▶ **WHAT YOU HAVE TO DO**
Restate the material verbatim, every line included.

──────── DATA EXTRACT

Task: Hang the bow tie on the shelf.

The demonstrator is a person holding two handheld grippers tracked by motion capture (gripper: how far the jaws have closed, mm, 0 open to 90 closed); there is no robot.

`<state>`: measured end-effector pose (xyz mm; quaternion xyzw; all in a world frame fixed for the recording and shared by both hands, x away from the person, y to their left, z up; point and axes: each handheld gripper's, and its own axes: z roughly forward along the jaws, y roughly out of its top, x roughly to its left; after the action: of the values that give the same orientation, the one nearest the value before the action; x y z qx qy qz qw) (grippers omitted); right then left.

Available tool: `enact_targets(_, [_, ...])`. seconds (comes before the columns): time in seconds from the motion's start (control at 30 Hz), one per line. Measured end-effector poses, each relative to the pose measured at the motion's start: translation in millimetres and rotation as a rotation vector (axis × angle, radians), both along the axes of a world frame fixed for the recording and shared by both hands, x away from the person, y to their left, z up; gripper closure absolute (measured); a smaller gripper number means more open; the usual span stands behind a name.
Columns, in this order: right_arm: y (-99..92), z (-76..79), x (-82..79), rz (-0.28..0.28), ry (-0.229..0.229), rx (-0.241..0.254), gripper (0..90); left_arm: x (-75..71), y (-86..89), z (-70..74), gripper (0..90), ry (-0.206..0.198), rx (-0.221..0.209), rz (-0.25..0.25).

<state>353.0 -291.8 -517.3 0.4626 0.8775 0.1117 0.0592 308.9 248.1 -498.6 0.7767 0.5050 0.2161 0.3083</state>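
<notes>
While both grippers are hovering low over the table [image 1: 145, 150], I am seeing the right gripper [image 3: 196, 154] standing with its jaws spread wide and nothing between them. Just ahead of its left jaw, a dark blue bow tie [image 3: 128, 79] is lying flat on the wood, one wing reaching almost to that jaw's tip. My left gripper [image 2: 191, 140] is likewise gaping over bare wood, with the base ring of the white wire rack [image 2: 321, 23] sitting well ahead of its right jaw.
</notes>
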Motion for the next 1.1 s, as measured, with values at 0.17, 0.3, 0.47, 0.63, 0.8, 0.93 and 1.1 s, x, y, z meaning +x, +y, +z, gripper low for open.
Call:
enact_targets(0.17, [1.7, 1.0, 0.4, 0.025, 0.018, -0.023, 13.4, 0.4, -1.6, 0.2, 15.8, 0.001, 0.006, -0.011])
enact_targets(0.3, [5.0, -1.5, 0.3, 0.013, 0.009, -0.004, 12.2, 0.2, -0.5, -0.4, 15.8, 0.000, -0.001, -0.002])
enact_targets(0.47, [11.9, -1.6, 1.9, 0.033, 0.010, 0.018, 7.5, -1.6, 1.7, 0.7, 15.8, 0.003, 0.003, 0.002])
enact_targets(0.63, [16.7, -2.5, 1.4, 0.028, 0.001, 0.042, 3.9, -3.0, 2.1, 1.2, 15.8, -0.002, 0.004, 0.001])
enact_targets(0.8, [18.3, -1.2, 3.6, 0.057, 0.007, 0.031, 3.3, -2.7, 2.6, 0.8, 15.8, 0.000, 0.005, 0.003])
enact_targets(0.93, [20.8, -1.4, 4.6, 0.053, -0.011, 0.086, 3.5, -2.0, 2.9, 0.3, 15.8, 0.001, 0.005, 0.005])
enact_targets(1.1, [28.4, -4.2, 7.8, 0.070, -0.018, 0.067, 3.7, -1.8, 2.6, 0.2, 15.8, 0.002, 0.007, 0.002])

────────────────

▶ **ANSWER BELOW**
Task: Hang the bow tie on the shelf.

The demonstrator is a person holding two handheld grippers tracked by motion capture (gripper: how far the jaws have closed, mm, 0 open to 90 closed); there is no robot.

`<state>`: measured end-effector pose (xyz mm; quaternion xyzw; all in a world frame fixed for the recording and shared by both hands, x away from the person, y to their left, z up; point and axes: each handheld gripper's, and its own axes: z roughly forward along the jaws, y roughly out of its top, x roughly to its left; after the action: of the values that give the same orientation, the one nearest the value before the action; x y z qx qy qz qw) (grippers omitted); right then left.

Available tool: `enact_targets(_, [_, ...])`. seconds (comes before the columns): time in seconds from the motion's start (control at 30 Hz), one per line. Measured end-effector poses, each relative to the pose measured at the motion's start: translation in millimetres and rotation as a rotation vector (axis × angle, radians), both along the axes of a world frame fixed for the recording and shared by both hands, x away from the person, y to their left, z up; gripper closure absolute (measured); a smaller gripper number means more open; the usual span stands behind a name.
Columns, in this order: right_arm: y (-99..92), z (-76..79), x (-82..79), rz (-0.28..0.28), ry (-0.229..0.229), rx (-0.241..0.254), gripper (0..90); left_arm: x (-75..71), y (-86..89), z (-70..74), gripper (0..90), ry (-0.206..0.198), rx (-0.221..0.209), rz (-0.25..0.25).

<state>353.0 -291.8 -517.3 0.4626 0.8775 0.1117 0.0592 308.9 248.1 -498.6 0.7767 0.5050 0.2161 0.3083</state>
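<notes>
While both grippers are hovering low over the table [image 1: 145, 150], I am seeing the right gripper [image 3: 196, 154] standing with its jaws spread wide and nothing between them. Just ahead of its left jaw, a dark blue bow tie [image 3: 128, 79] is lying flat on the wood, one wing reaching almost to that jaw's tip. My left gripper [image 2: 191, 140] is likewise gaping over bare wood, with the base ring of the white wire rack [image 2: 321, 23] sitting well ahead of its right jaw.
</notes>
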Motion for the next 1.1 s, as measured, with values at 0.17, 0.3, 0.47, 0.63, 0.8, 0.93 and 1.1 s, x, y, z meaning +x, +y, +z, gripper low for open.
Call:
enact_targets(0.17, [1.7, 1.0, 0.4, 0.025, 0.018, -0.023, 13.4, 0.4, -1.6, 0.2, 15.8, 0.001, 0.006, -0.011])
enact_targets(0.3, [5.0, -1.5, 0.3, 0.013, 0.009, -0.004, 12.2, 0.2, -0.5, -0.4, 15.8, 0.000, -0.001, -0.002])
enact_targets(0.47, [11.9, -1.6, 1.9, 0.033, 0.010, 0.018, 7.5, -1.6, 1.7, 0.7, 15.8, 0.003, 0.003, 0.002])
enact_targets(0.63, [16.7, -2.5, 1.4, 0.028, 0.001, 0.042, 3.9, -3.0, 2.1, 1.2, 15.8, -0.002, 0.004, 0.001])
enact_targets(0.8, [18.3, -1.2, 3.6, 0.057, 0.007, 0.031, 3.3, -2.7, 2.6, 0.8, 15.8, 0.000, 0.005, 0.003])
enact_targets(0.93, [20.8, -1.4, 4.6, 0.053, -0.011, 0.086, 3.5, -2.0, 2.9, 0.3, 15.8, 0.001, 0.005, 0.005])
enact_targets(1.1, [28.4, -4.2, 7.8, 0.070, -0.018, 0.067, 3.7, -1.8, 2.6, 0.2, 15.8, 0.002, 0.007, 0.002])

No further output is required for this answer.